Task item: Pull out from the material below all lines with "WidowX".

Records supplied:
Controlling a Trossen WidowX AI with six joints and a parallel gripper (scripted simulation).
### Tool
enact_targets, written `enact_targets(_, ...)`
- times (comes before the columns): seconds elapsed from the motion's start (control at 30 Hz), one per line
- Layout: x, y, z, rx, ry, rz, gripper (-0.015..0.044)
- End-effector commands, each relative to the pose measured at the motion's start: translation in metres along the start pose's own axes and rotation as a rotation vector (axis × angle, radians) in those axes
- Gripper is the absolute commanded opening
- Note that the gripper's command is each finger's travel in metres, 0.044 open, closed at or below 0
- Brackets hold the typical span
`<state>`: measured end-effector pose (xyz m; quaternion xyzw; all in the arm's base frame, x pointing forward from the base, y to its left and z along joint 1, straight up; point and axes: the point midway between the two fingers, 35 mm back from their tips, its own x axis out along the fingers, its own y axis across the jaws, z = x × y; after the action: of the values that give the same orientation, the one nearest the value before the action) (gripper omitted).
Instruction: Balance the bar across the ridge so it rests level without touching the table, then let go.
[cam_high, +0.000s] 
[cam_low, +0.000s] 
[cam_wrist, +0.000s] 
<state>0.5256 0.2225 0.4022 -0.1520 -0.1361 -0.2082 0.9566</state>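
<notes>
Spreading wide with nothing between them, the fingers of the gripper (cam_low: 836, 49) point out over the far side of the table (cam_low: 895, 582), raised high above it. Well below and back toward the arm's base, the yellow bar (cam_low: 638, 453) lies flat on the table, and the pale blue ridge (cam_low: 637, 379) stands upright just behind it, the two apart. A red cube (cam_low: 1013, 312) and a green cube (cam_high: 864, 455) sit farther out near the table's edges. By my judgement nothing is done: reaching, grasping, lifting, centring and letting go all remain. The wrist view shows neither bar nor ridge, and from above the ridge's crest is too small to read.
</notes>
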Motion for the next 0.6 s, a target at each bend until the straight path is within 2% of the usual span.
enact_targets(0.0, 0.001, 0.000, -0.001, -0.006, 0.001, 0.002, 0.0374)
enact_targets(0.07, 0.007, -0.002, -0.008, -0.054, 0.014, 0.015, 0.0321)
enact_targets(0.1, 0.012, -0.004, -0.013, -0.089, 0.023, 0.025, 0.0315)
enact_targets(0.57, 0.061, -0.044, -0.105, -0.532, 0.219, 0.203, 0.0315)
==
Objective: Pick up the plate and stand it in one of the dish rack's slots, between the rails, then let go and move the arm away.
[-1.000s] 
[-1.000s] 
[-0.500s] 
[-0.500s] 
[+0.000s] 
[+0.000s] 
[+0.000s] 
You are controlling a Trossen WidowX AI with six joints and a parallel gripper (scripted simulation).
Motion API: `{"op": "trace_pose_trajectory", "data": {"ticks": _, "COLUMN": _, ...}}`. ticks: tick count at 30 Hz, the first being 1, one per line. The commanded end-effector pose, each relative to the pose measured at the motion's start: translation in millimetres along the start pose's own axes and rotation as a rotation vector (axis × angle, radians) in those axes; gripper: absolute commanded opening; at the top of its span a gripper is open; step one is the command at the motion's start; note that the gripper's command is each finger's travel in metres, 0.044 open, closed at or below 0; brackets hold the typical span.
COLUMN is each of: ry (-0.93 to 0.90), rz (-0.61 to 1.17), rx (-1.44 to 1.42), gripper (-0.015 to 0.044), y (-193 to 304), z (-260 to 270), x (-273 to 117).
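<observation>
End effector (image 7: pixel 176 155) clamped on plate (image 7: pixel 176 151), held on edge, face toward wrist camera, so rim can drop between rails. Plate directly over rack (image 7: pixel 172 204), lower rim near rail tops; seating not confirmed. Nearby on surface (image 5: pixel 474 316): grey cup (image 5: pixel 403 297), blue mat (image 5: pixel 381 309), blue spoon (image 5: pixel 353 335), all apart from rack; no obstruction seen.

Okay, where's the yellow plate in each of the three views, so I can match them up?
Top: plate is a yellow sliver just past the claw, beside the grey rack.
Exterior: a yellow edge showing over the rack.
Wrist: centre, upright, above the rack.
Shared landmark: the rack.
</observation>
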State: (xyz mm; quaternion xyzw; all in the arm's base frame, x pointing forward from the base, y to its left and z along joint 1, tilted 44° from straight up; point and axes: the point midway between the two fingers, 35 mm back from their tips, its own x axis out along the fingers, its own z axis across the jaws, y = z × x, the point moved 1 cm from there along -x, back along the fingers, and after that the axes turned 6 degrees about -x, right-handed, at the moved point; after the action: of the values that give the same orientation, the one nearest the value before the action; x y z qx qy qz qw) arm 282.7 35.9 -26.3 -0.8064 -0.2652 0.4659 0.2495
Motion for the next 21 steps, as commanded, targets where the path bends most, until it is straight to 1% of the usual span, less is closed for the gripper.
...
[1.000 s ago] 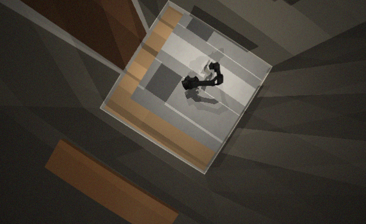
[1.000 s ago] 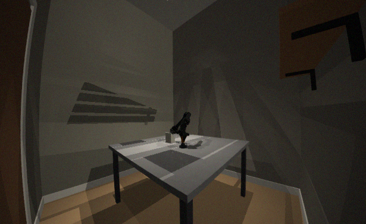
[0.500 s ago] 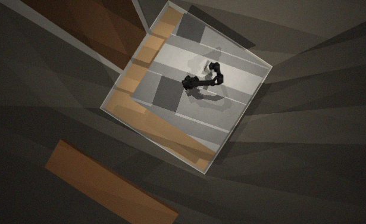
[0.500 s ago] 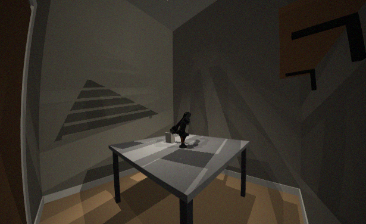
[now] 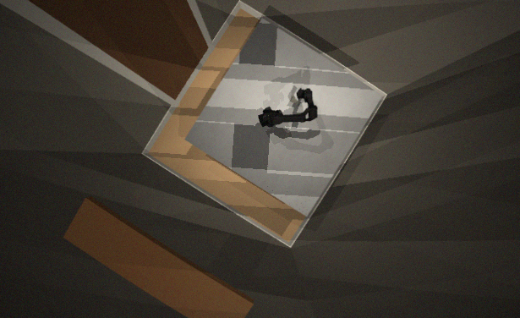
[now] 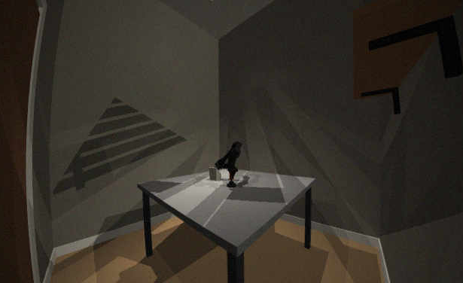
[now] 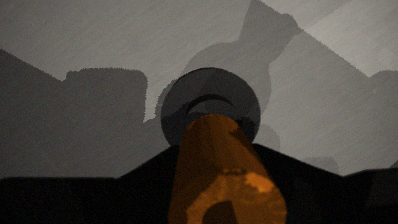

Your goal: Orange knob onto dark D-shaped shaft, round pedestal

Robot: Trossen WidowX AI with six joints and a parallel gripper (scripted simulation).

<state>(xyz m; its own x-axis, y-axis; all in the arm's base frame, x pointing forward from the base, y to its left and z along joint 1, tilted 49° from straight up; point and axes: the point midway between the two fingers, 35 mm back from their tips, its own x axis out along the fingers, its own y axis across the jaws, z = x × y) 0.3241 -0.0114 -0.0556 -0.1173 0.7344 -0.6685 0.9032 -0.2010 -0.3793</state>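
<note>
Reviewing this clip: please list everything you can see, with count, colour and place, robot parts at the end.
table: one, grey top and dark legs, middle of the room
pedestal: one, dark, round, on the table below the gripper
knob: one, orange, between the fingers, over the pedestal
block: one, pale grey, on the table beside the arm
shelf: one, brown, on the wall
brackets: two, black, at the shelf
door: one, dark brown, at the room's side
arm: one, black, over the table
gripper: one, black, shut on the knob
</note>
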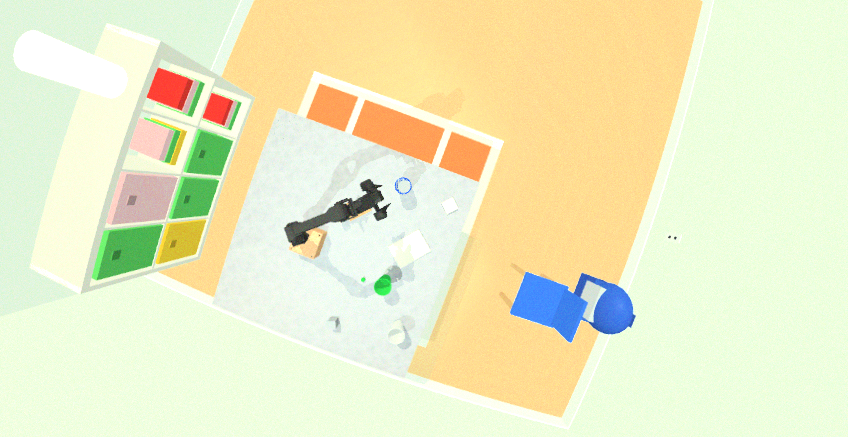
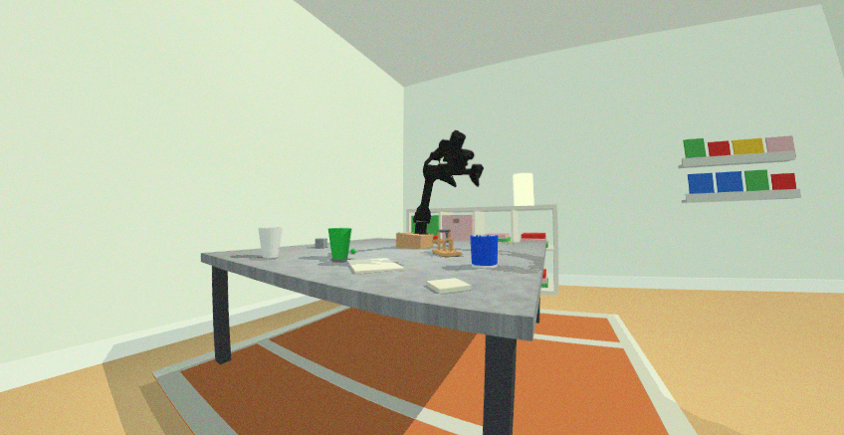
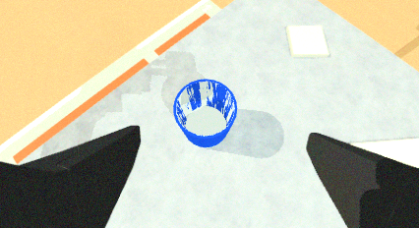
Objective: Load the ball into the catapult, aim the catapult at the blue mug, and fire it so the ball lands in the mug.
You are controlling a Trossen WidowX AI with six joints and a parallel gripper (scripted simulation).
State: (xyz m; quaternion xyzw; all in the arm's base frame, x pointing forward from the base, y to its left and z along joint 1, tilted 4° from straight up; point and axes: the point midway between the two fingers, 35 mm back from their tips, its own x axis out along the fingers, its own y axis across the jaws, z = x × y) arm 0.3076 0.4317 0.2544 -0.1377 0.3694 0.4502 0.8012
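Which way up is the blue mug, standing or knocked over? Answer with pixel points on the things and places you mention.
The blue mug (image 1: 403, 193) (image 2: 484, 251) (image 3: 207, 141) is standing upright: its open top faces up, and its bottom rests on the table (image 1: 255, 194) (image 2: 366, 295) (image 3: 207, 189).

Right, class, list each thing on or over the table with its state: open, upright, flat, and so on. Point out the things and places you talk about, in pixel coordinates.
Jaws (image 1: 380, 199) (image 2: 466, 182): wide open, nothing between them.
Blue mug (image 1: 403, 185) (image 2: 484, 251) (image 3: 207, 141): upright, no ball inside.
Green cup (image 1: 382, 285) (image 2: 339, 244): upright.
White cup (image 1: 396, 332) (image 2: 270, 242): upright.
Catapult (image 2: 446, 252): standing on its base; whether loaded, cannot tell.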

Result of this exercise:
Controlling a Trossen WidowX AI with six joints and a parallel gripper (scripted simulation).
You are controlling a Trossen WidowX AI with six joints and a parallel gripper (scripted simulation).
Robot: Trossen WidowX AI with six joints and a parallel gripper (scripted simulation).
You are controlling a Trossen WidowX AI with six joints and a parallel gripper (scripted simulation).

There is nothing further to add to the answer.